BIM for Architecture, Engineering, and Construction Curriculum


In this lesson, students will explore how to use the Autodesk® Revit® Architecture software to place and work with the elements that compose a building envelope. They will learn how to:

  • Model wall types and design features.
  • Create new wall types and edit their structure.
  • Place and adjust the properties of doors, windows, and wall openings.
  • Create roofs with different shapes and slopes.

Modeling Walls Types, Structures, and Design Features

All walls placed in a building model have a wall type associated with them. The wall type includes a definition of the layers and materials that determine the thickness of the wall, so choosing the correct type for every wall is very important for creating accurate building models.

As you place new walls in your model, Autodesk® Revit® software automatically chooses the same type as the last wall created. You can accept this type or choose a different wall type using the Type Selector. You can also change the wall type after walls have been placed, but it is typically more efficient and better practice to choose the proper wall type as you place new walls.

You can create new wall types to model materials and wall assemblies that are needed for your design. And you can specify settings that determine the height of the top and bottom of the wall in the Properties palette.

Placing Doors, Windows, and Wall Openings

In Revit, doors, windows, and wall openings are modeled as components that are hosted by walls. You place these elements by opening the Door tool, Window tool, or Wall Opening tool, and then placing the component in a wall that has already been modeled.

While they are similar in many ways, the specific pieces contained in each type of component differ slightly because they include unique parts needed to perform their architectural functions:

  • Door components cut an opening in a wall, which is filled by a door frame and one or more swinging, sliding, or folding door panels. Many door types also include interior and exterior trim.
  • Window components cut an opening in a wall, which is filled by a window frame and one or more swinging or sliding sash panels. Many window types also include interior and exterior trim.
  • Wall openings cut an opening in a wall, but include no panels or other parts to fill the openings. Wall opening components are also available in the Revit Library to create nonrectangular shapes, and some components include trim.

You can change the sizes of doors and windows by choosing different types in the Type Selector or duplicating an existing type and changing its dimension properties to create a new size.

Doors and windows can be placed individually, or you can use arrays to quickly place many components using an even spacing. All of the elements in the array will be identical to the first and be spaced evenly along the length of the array.

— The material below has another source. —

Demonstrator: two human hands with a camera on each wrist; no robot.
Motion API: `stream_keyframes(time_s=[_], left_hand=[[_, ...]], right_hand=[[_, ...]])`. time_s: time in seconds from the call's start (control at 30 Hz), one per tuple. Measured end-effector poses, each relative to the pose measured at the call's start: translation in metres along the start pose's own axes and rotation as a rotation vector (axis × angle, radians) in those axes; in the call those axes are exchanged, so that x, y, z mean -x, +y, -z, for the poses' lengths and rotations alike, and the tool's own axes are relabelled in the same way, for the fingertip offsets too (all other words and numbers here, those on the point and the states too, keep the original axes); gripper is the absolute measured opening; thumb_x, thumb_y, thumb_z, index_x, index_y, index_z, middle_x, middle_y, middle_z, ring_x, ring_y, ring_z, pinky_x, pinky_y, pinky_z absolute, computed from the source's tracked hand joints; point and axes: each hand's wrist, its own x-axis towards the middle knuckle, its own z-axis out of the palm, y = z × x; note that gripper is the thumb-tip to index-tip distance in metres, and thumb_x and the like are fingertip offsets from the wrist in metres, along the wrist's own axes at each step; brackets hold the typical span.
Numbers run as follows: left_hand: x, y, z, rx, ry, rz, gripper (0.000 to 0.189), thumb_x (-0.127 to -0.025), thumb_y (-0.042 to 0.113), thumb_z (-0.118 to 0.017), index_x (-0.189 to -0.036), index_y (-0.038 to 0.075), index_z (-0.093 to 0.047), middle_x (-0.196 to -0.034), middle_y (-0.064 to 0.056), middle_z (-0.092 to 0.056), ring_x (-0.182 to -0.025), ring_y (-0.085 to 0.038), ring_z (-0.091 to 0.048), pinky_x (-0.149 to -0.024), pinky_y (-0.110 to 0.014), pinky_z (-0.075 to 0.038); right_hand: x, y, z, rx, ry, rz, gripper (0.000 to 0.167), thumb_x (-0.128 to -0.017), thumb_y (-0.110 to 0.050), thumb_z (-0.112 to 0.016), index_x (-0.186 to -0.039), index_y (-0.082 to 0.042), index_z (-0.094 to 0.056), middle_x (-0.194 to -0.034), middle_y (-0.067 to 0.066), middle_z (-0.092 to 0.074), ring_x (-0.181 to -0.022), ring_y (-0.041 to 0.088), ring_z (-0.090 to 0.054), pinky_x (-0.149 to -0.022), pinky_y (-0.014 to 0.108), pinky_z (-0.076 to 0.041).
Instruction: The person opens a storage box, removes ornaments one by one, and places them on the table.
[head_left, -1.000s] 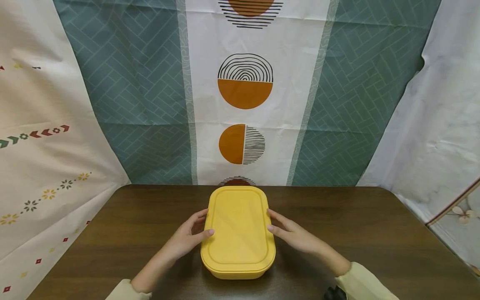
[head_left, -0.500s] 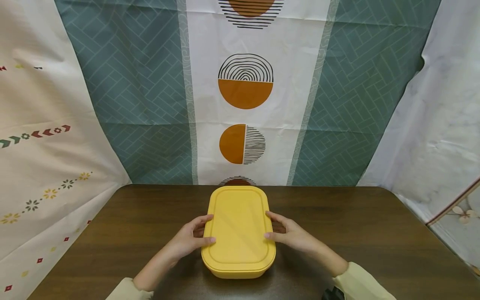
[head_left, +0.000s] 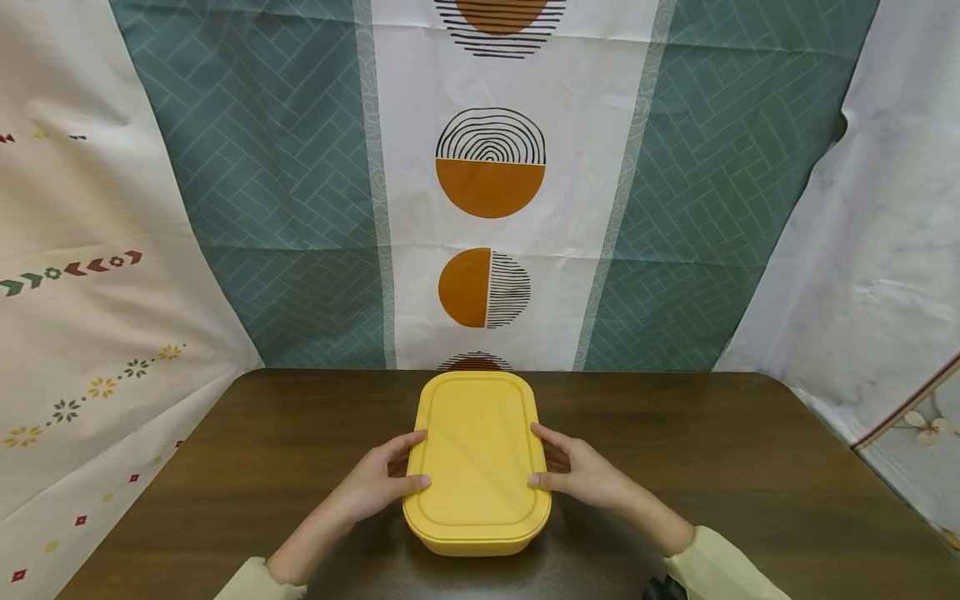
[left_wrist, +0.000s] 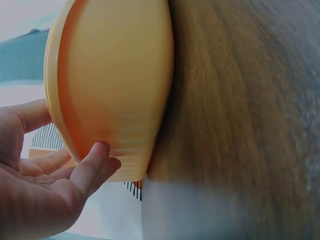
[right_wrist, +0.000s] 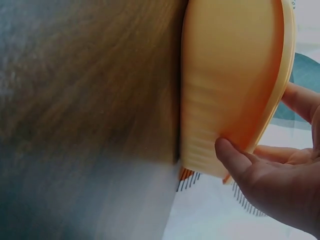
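Note:
A yellow rectangular food container (head_left: 477,550) with rounded corners stands on the dark wooden table, covered by a matching yellow lid (head_left: 480,454). My left hand (head_left: 372,482) grips the lid's left edge, thumb on top and fingers under the rim. On the opposite edge my right hand (head_left: 592,477) holds on the same way. In the left wrist view, the left fingertips (left_wrist: 100,150) lie by the container's ribbed side wall. The right wrist view has the right fingertips (right_wrist: 225,145) close to the other wall. What is inside the container is hidden.
The brown wooden table (head_left: 750,483) extends to both sides of the container. Behind it hangs a green and white curtain (head_left: 495,233) with orange circles. Pale cloths, a patterned one (head_left: 112,317) and a whitish one (head_left: 877,250), flank the table.
Both hands have slid slightly toward the near end of the container, and their thumbs now press on the lid's edges. The container itself has stayed in place.

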Motion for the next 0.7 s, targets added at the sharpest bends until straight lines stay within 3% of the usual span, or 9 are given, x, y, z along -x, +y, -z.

After placing a door, window, or opening, you can adjust its:

  • Horizontal placement—by dragging the element along the wall or adjusting the temporary dimensions to precisely place it.
  • Vertical placement—by adjusting the Header or Sill height properties.
  • Orientation—by selecting the element and clicking its control arrows to flip the exterior and interior sides.
  • Hinge side (for doors only) and swing—by selecting the element and clicking its control arrows to change the location of the hinge and the direction that the panels swing.

Creating Roof with Different Shapes and Slopes

The Roof by Footprint tool in Revit enables you to create roofs with many different shapes and forms by sketching or picking the roof boundary and specifying which edges of the roof should create sloping roof planes. Using this tool, you can create model the common roof shapes typical of most architectural styles, for example:

  • Hip roofs—all roofs edges are slope-defining.
  • Gable roofs—some roof edges are not slope-defining, and gable end walls appear at these edges.
  • Shed roofs—one roof edge is slope-defining.
  • Flat roofs—no roof edges are slope-defining.

You can also build up more complex roof shapes by creating several independent roof elements to model gambrel roofs, mansard roofs, clerestory roofs, and dormer roofs. Where the edge of one roof intersects the face of another roof, you can join them to automatically determine the geometry of the intersection.

Revit also provides a Roof by Extrusion tool that enables you to create roof surfaces by extruding a surface from a sketched roof profile. This tool provides great flexibility for creating roofs that cannot be defined using simple sloped planes, for example a curving roof or barrel vault.